Getting a good job and a good car and other expensive items meant life would be successful according to them. Of course money is important but happiness? As I tip-toed my way further, difficulties seemed to rush in with more and more academic pressure. I was banned from going to the field, I became frustrated, except school and tuition I had to stay at home. I had my computer in front of me and thus got into it so as to get some glimpse of my love, football.
My parents at no cost would see me getting into the game. Although I never left hope and secretly used to run away after my classes to the field.

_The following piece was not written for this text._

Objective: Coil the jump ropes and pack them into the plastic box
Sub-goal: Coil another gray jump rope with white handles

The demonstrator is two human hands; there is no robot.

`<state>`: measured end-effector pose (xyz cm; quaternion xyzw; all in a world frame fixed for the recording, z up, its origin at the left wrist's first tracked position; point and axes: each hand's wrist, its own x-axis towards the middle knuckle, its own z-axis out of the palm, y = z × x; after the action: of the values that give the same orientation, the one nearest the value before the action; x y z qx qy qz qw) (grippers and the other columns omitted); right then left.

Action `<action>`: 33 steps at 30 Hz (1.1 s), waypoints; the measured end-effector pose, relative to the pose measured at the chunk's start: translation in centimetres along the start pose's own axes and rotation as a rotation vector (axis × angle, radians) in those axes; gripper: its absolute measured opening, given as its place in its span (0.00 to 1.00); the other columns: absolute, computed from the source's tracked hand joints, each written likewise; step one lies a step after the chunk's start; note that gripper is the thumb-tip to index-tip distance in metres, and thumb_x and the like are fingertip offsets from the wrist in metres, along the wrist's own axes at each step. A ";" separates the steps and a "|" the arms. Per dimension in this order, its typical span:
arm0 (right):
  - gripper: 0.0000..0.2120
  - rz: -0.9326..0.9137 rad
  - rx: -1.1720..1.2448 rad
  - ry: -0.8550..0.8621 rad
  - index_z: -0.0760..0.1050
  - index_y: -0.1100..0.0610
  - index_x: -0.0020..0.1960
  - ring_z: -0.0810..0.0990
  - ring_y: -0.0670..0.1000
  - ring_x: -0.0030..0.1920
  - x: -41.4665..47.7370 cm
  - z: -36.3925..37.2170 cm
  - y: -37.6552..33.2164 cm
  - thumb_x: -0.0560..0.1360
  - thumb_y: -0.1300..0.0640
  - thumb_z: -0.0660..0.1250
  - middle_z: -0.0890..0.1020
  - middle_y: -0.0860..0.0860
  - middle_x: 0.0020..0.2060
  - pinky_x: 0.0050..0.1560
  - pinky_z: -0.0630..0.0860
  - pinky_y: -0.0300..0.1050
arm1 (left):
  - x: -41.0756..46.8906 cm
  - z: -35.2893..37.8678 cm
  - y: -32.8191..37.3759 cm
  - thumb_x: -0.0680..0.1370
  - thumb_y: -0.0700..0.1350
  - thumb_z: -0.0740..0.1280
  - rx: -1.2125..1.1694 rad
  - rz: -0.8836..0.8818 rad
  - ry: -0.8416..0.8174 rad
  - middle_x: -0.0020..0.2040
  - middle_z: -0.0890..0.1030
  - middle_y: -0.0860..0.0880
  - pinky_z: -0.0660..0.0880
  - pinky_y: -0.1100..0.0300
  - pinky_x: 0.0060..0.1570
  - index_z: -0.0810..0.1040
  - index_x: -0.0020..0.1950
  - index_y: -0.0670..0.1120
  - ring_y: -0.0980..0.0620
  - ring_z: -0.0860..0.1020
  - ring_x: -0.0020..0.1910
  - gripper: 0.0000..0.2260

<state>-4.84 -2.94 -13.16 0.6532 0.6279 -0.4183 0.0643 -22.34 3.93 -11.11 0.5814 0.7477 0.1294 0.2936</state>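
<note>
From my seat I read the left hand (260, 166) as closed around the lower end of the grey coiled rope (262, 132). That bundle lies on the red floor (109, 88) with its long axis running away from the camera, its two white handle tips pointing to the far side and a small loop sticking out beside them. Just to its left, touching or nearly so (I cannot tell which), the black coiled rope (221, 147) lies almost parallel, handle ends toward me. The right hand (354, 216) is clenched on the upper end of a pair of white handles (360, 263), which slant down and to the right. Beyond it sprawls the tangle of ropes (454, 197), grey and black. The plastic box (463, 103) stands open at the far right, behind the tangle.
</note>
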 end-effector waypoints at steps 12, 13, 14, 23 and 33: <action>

My results started deteriorating. My parents were always worried with me as I was to begin my plus two. I wasn't able to cope up the pressure. Me and my best friend hardly met now. I missed the days spent with her and her friendship. Yet was happy that she was still with me and hoped everyday that I would get some more precious moments to share with her. The separation had somehow made our relationship more strong. Having lost football from my life. I now had only her. My marks came to me as high speed bullets with a needle upfront. At the beginning they were unbearable but I got used to them. And then the thing I feared the most the only person whom I had thought to be my true friend left me. I had no friends, the ones so called were always fake. I had no one to share what I felt. I tried to share it with my parents but gave up as most of the time they didn't understand.
I had seen so much by now that I became NUMB. I had no one to share what I felt. Finally I took my pen and started writing and putting in all what was there in me in form of stories and poems.I started jolting everything down. It gave me relief and some happiness I wished for. Not that writing came to me suddenly. But when I mixed my life with it, I felt good and a lot better.The pen and paper had become my new friends. That is how my story begins to change the 'fittest to the sickest' with a pen which is mightier than the sword and my thoughts. I don't know how far I will go but one thing that I know for sure is I will never give up!